▸ TASK OBJECTIVE
Drop the pictures and repeat the remaining data exactly.

▸ INPUT DATA
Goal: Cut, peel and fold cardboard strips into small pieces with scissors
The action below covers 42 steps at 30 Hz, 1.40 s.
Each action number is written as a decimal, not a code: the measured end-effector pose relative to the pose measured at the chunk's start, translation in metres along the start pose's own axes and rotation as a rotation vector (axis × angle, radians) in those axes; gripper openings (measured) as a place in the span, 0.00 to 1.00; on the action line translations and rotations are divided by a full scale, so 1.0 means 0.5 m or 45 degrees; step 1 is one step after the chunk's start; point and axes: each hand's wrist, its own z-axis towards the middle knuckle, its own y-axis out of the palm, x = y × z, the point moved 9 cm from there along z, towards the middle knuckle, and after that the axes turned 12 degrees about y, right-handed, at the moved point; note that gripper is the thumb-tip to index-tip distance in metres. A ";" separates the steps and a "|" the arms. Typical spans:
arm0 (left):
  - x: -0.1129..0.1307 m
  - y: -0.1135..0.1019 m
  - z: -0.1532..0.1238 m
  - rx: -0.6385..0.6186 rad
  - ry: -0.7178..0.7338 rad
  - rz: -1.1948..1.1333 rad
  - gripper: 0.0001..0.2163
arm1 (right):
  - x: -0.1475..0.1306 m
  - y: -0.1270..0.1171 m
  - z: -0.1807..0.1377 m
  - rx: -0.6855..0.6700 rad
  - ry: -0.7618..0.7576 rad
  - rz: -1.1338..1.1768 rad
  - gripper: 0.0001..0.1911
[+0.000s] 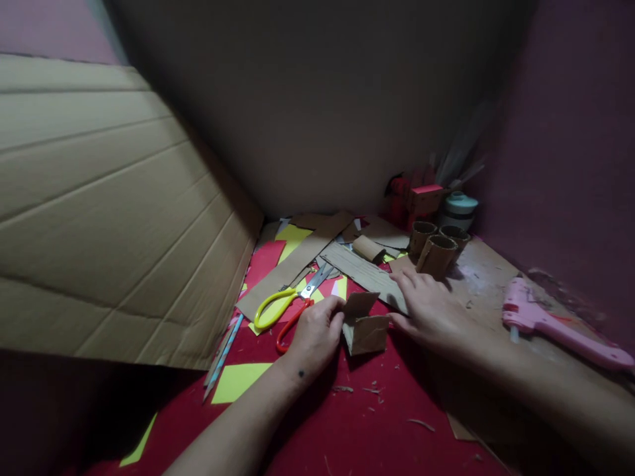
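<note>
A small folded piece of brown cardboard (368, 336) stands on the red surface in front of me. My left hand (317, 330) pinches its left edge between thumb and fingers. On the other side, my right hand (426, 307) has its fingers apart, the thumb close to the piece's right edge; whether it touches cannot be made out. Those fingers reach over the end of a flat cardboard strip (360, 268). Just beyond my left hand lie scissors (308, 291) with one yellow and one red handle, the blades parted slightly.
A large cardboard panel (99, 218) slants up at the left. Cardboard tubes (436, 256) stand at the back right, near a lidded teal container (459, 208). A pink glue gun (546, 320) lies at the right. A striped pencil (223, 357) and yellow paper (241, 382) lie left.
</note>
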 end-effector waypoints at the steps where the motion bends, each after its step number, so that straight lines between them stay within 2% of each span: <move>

▸ RESULT
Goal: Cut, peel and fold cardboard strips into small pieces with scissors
The action below covers 42 steps at 30 Hz, 1.40 s.
Each action number is written as a decimal, not a code: the measured end-effector pose relative to the pose measured at the chunk's start, translation in metres along the start pose's own axes and rotation as a rotation vector (axis × angle, radians) in those axes; gripper openings (measured) as a place in the span, 0.00 to 1.00; on the action line translations and rotations are divided by a full scale, so 1.0 means 0.5 m or 45 degrees; step 1 is one step after the chunk's start; point and axes: each hand's wrist, its own z-axis towards the middle knuckle, its own y-axis out of the palm, x = y × z, the point moved 9 cm from there along z, towards the middle knuckle, and after that the axes turned 12 degrees about y, right-handed, at the moved point; note that gripper is the thumb-tip to index-tip distance in metres. A ";" separates the steps and a "|" the arms. Typical spans:
arm0 (left):
  - x: -0.1129..0.1307 m
  - y: -0.1135..0.1019 m
  - z: -0.1532..0.1238 m
  - rx: -0.6385..0.6186 rad
  - ry: -0.7178..0.7338 rad
  - rz: -1.1948..1.1333 rad
  - gripper: 0.0001..0.2163
arm1 (right):
  - x: -0.1475..0.1306 m
  - y: -0.1270..0.1171 m
  - z: -0.1807..0.1377 m
  - rx: -0.6855..0.6700 rad
  - ry: -0.7618..0.7576 rad
  - rz: -1.1338..1.1768 rad
  - gripper: 0.0001..0.1911
[+0.000s] 
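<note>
A small folded piece of brown cardboard (368, 336) stands on the red surface in front of me. My left hand (317, 330) pinches its left edge between thumb and fingers. On the other side, my right hand (426, 307) has its fingers apart, the thumb close to the piece's right edge; whether it touches cannot be made out. Those fingers reach over the end of a flat cardboard strip (360, 268). Just beyond my left hand lie scissors (308, 291) with one yellow and one red handle, the blades parted slightly.
A large cardboard panel (99, 218) slants up at the left. Cardboard tubes (436, 256) stand at the back right, near a lidded teal container (459, 208). A pink glue gun (546, 320) lies at the right. A striped pencil (223, 357) and yellow paper (241, 382) lie left.
</note>
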 end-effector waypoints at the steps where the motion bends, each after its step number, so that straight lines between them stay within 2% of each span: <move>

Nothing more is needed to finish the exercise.